### What to do
Please return the full listing word for word, leaving out any pictures.

### Data block
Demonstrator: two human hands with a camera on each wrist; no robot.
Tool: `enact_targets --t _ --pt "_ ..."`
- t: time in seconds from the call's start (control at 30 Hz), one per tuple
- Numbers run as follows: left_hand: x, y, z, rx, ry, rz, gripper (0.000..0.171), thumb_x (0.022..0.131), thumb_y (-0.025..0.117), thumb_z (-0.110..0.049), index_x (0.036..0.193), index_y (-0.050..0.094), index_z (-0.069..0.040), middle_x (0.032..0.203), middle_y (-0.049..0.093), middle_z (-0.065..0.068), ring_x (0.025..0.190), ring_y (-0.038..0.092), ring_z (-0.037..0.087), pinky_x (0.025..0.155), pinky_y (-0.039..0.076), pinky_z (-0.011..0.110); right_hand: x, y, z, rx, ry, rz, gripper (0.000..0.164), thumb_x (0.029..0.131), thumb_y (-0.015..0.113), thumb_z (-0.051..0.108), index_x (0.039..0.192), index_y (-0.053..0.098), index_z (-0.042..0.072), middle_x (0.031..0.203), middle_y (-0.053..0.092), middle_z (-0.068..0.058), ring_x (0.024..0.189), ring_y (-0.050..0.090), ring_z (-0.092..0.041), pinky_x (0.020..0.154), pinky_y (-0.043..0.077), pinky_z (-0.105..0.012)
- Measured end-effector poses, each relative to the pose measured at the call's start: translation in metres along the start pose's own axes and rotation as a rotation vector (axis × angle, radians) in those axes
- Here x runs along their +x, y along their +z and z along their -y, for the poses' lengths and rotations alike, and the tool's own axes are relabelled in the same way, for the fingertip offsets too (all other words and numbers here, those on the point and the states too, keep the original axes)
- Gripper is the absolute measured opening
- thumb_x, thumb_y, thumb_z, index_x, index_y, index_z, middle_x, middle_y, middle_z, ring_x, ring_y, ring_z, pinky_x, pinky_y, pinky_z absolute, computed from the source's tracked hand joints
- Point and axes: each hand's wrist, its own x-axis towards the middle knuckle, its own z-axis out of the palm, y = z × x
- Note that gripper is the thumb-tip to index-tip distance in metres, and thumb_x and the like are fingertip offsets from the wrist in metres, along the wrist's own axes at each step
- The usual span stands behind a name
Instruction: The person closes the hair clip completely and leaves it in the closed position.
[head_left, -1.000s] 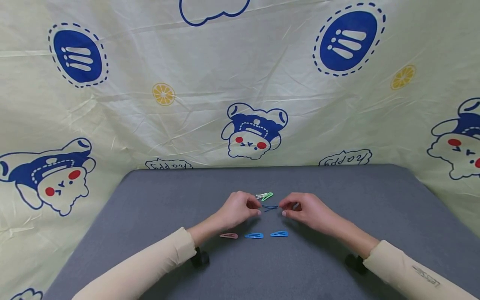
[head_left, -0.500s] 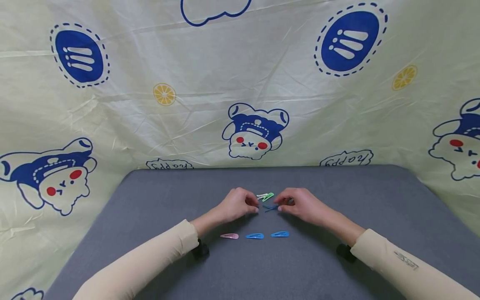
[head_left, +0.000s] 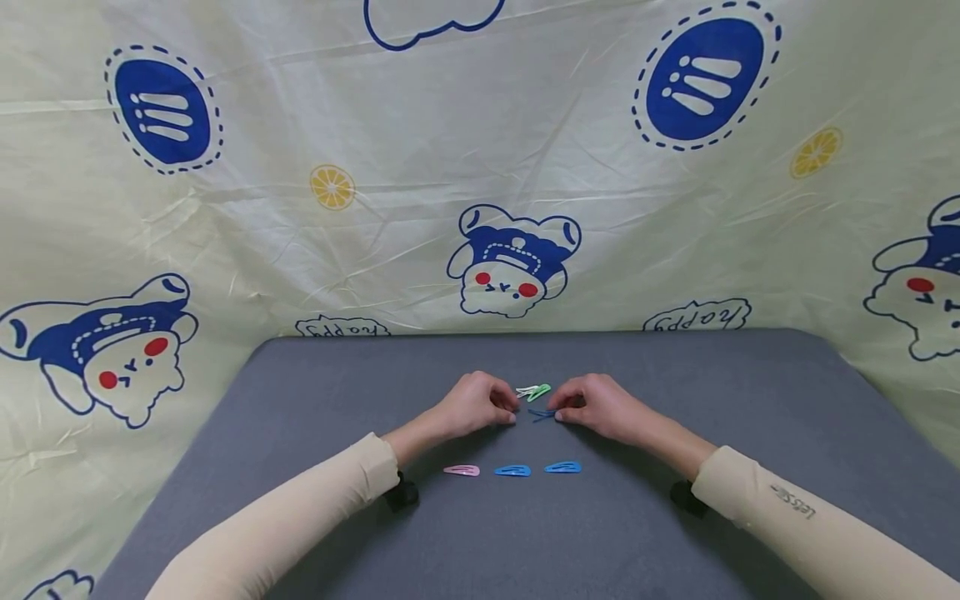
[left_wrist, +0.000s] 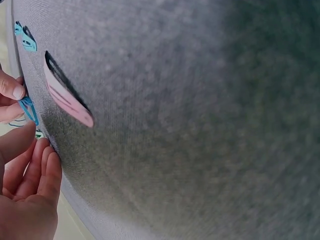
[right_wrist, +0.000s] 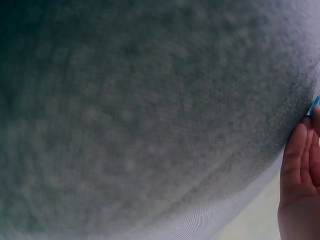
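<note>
My right hand (head_left: 603, 407) pinches a dark blue snap hair clip (head_left: 540, 414) by its right end, the clip's two arms spread apart. In the left wrist view this blue clip (left_wrist: 29, 111) is at the fingertips of the right hand (left_wrist: 9, 92). Opposite it, my left hand (head_left: 474, 404) has its fingers loosely bent with nothing between them, close to the clip's free end. Just beyond lie a green hair clip (head_left: 539, 392) and a white one (head_left: 524, 391), side by side. The right wrist view catches only part of the right hand (right_wrist: 299, 170) at its edge.
Nearer to me, a pink hair clip (head_left: 461, 470) and two bright blue hair clips, one in the middle (head_left: 512, 471) and one on the right (head_left: 562, 467), lie in a row on the grey table (head_left: 480, 542). A printed cloth (head_left: 405, 267) hangs behind the table.
The right hand has moved left and slightly away from me, bringing the fingertips further over the blue clip. The left hand has drawn back a little from the clip's other end.
</note>
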Motion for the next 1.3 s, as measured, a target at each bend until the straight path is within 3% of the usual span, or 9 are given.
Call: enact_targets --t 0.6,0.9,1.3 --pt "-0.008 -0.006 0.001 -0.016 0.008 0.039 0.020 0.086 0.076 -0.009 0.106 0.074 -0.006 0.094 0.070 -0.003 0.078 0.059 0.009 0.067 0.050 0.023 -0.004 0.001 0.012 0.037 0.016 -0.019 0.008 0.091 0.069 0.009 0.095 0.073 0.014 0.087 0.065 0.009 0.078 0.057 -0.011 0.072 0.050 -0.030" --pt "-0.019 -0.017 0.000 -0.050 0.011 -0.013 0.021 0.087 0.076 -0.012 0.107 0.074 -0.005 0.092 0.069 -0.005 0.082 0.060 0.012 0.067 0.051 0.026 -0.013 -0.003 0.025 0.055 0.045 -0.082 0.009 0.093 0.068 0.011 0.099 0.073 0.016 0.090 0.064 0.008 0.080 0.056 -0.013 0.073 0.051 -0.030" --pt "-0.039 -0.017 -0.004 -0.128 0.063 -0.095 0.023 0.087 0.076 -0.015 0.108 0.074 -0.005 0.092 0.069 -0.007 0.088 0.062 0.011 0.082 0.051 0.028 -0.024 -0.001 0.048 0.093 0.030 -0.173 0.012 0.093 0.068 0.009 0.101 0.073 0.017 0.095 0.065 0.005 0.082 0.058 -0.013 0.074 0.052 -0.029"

### Exercise response
Demonstrator: two human hands with a camera on each wrist; no robot.
Tool: `enact_targets --t _ --pt "_ ..."`
- t: time in seconds from the call's start (control at 30 Hz), one per tuple
- Numbers run as follows: left_hand: x, y, z, rx, ry, rz, gripper (0.000..0.171), thumb_x (0.022..0.131), thumb_y (-0.025..0.117), thumb_z (-0.110..0.049), index_x (0.036..0.193), index_y (-0.050..0.094), index_z (-0.069..0.040), middle_x (0.032..0.203), middle_y (-0.049..0.093), middle_z (-0.065..0.068), ring_x (0.025..0.190), ring_y (-0.038..0.092), ring_z (-0.037..0.087), pinky_x (0.025..0.155), pinky_y (-0.039..0.076), pinky_z (-0.011..0.110); right_hand: x, y, z, rx, ry, rz, gripper (0.000..0.164), thumb_x (0.029..0.131), thumb_y (-0.015..0.113), thumb_z (-0.051..0.108), index_x (0.039..0.192), index_y (-0.053..0.098), index_z (-0.042..0.072), middle_x (0.031..0.203), middle_y (-0.053..0.092), middle_z (-0.068..0.058), ring_x (0.024..0.189), ring_y (-0.050..0.090), ring_z (-0.092..0.041), pinky_x (0.020..0.154), pinky_y (-0.043..0.077), pinky_z (-0.105..0.012)
- Measured end-effector poses, each relative to the pose measured at the call's start: translation in metres along the start pose's own axes and rotation as a rotation vector (axis × angle, radians) in those axes
- Here x runs along their +x, y along their +z and z along their -y, for the poses' lengths and rotations alike, and the tool's own axes are relabelled in the same way, for the fingertip offsets too (all other words and numbers here, those on the point and the states too, keep the original axes)
- Gripper is the absolute measured opening
- thumb_x, thumb_y, thumb_z, index_x, index_y, index_z, middle_x, middle_y, middle_z, ring_x, ring_y, ring_z, pinky_x, pinky_y, pinky_z absolute, computed from the source's tracked hand joints
- Point and axes: each hand's wrist, its own x-axis towards the middle knuckle, its own z-axis out of the palm, y = z × x
- Note that gripper is the thumb-tip to index-tip distance in metres, and thumb_x and the like are fingertip offsets from the wrist in metres, along the wrist's own axes at each step
- The usual span stands behind a name
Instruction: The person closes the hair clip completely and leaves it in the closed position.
[head_left, -1.000s] 
[head_left, -0.500s] 
[head_left, +0.000s] 
[left_wrist, +0.000s] 
[right_wrist, +0.000s] 
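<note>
My right hand (head_left: 603, 407) pinches a dark blue snap hair clip (head_left: 540, 414) by its right end, the clip's two arms spread apart. In the left wrist view this blue clip (left_wrist: 29, 111) is at the fingertips of the right hand (left_wrist: 9, 92). Opposite it, my left hand (head_left: 474, 404) has its fingers loosely bent with nothing between them, close to the clip's free end. Just beyond lie a green hair clip (head_left: 539, 392) and a white one (head_left: 524, 391), side by side. The right wrist view catches only part of the right hand (right_wrist: 299, 170) at its edge.
Nearer to me, a pink hair clip (head_left: 461, 470) and two bright blue hair clips, one in the middle (head_left: 512, 471) and one on the right (head_left: 562, 467), lie in a row on the grey table (head_left: 480, 542). A printed cloth (head_left: 405, 267) hangs behind the table.
The right hand has moved left and slightly away from me, bringing the fingertips further over the blue clip. The left hand has drawn back a little from the clip's other end.
</note>
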Motion for the next 1.3 s, as measured, a target at each bend until the straight path is within 3% of the usual span, or 9 are given.
Call: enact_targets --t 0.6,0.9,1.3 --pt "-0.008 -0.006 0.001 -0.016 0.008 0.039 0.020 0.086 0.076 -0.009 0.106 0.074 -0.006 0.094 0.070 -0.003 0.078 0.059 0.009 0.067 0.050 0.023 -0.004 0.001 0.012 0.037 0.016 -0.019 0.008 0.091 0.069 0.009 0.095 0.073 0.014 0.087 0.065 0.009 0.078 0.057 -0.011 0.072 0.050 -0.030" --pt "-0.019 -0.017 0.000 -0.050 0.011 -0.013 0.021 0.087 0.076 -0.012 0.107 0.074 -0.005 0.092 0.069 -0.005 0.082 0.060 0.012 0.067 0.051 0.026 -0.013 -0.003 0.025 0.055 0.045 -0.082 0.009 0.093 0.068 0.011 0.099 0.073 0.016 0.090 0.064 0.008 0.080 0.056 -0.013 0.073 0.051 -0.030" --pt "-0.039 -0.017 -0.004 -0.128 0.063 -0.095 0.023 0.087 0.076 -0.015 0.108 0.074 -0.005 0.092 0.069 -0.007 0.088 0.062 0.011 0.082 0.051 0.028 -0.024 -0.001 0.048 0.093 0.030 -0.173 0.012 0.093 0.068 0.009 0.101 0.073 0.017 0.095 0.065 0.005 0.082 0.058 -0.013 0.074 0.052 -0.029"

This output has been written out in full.